La sera stessa dell´accaduto mi sentivo molto scosso da ciò che avevo
visto. Non solo l´immagine di un uomo oramai privo di vitalità steso sul
pavimento, inerte, ma nel suo sguardo, oramai vicino alla morte, una miriade di
altri sguardi innocenti che invocavano pietà apparivano alla mia vista. Forse
solo l´immagine della morte richiama la morte. Forse solo il dolore estremo può
dare testimonianza del dolore dimenticato. È la vita degli uomini che acquista
senso e cerca redenzione. Chi può, d´altronde, spiegare il significato o il senso del dolore
di quegli innocenti assassinati per essere cristiani senza nemmeno sapere che
cos´è il cristianesimo? Nessuno può spiegarlo, neanche Dio, come ci ricorda la parabola del grande Inquisitore, nei
fratelli Karamazov, di Dostoevskij. Giacché il dolore non può essere spiegato
dalla logica e quindi categorizzato dal logos,
ma il dolore implica un´altra dimensione quella del pathos e della partecipazione. Infatti, neanche Dio spiega il
dolore, ma facendosi uomo e andando incontro alla morte lo partecipa e lo
redime, proprio perché il dolore si partecipa e non si spiega. Sarebbe un
insulto per le vittime innocenti spiegare il senso del dolore e il significato delle
loro morti. Tutto questo Dostoevskij lo ha compreso e lo ha esemplificato magistralmente
nei suoi romanzi. Sicché anche io mi pongo nella disposizione d´animo incline a
partecipare e a sentire quel dolore...
Qualche giorno dopo, incontrai Suzan per le scale del nostro palazzo, la
quale mi comunicò il peggioramento della salute di suo marito. Ora Kerop era
ricoverato in un ospedale. Suzan andava quotidianamente a trovarlo senza fargli
sentire mai il bisogno di affetto e di cure. Erano giorni in cui Suzan veniva
spesso a farci visita e quando lei non veniva andavamo noi a sincerarci delle
condizioni del marito.
Suzan ci raccontava di come la sua famiglia avesse dovuto
trasferirsi in Argentina dopo le persecuzioni da parte dei turchi, e per gli strascichi
degli orrori commessi durante il genocidio e per ripugnanza verso gli Ottomani.

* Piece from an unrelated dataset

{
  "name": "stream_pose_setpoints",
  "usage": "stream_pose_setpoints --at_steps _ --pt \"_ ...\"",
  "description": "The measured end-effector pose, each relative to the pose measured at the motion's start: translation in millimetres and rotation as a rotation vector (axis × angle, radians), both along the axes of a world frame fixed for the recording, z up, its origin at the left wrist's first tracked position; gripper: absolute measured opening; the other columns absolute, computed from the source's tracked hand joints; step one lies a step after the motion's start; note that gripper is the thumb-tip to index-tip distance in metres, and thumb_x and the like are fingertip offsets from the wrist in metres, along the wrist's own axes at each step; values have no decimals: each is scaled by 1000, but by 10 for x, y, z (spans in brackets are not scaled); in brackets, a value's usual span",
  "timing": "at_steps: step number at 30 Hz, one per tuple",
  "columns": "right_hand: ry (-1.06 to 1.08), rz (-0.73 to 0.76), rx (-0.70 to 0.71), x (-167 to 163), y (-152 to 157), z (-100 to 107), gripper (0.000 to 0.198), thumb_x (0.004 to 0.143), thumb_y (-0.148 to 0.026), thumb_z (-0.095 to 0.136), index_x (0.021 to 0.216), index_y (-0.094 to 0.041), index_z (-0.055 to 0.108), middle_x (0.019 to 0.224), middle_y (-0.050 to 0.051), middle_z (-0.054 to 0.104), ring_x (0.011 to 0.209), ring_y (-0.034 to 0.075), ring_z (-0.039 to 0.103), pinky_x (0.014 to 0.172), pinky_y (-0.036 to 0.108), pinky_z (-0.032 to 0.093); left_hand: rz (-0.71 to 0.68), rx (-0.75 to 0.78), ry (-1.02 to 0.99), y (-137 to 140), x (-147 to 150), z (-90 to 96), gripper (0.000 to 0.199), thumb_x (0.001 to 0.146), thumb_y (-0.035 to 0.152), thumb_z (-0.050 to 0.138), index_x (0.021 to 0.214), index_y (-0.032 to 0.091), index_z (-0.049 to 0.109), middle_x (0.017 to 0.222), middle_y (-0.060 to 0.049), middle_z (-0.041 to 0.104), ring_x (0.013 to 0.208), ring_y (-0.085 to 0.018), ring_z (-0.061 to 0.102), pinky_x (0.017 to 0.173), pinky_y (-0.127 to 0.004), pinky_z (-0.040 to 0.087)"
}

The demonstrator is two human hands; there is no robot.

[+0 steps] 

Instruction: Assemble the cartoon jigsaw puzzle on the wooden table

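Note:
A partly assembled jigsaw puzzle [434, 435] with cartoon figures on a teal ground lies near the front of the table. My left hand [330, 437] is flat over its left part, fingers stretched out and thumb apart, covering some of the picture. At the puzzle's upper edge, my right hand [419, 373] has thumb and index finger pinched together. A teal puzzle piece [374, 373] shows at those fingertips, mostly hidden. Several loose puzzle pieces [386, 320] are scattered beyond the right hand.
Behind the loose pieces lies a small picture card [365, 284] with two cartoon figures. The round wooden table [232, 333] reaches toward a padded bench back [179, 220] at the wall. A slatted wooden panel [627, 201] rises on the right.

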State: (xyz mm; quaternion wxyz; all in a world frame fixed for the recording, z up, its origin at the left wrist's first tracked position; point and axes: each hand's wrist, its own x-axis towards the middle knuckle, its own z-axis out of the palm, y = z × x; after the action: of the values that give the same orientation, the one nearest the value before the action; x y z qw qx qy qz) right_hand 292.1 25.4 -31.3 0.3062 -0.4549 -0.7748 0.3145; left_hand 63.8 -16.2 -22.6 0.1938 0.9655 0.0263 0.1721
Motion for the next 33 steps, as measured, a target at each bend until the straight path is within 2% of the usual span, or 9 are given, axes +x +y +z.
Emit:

Inoltre, Suzan ci raccontava la storia del suo fidanzamento. Era piacevole
starla ad ascoltare parlare di Kerop e di come egli tanto tempo fa si fosse
impegnato nel conquistarla. Suzan ci diceva anche che dal giorno in cui si
erano sposati, cioè dopo appena tre mesi che si erano conosciuti, loro non si
erano più lasciati.
Ma annuciata dai presagi giunse quasi liberatoria per Kerop la morte.
Sicché ora Suzan vive da sola nel suo appartamento ma, - come lei è solita
ricordare, adesso, a me e a mia moglie- neanche la morte può separarli. Talmente
forte è il legame che li lega.
Ora mi capita di andare a trovare Suzan in casa. Fa tristezza vedere la
stessa luce che vedevo illuminare giorni fa la stanza ed il volto di Kerop,
splendere nonostante la morte e malgrado la sua assenza. Però, al di là del
fatto che Suzan ora si ritrovi sola in casa, un pensiero mi consola. Da quanto
sembra impresso negli occhi della piccola donna: veramente sempre vivo è colui
il quale è presente nel cuore dei suoi
cari. Così è sicuramente per Kerop, il quale vive nel cuore della sua amata Suzan.
Foto di Kerop e Suzan nel loro matrimonio.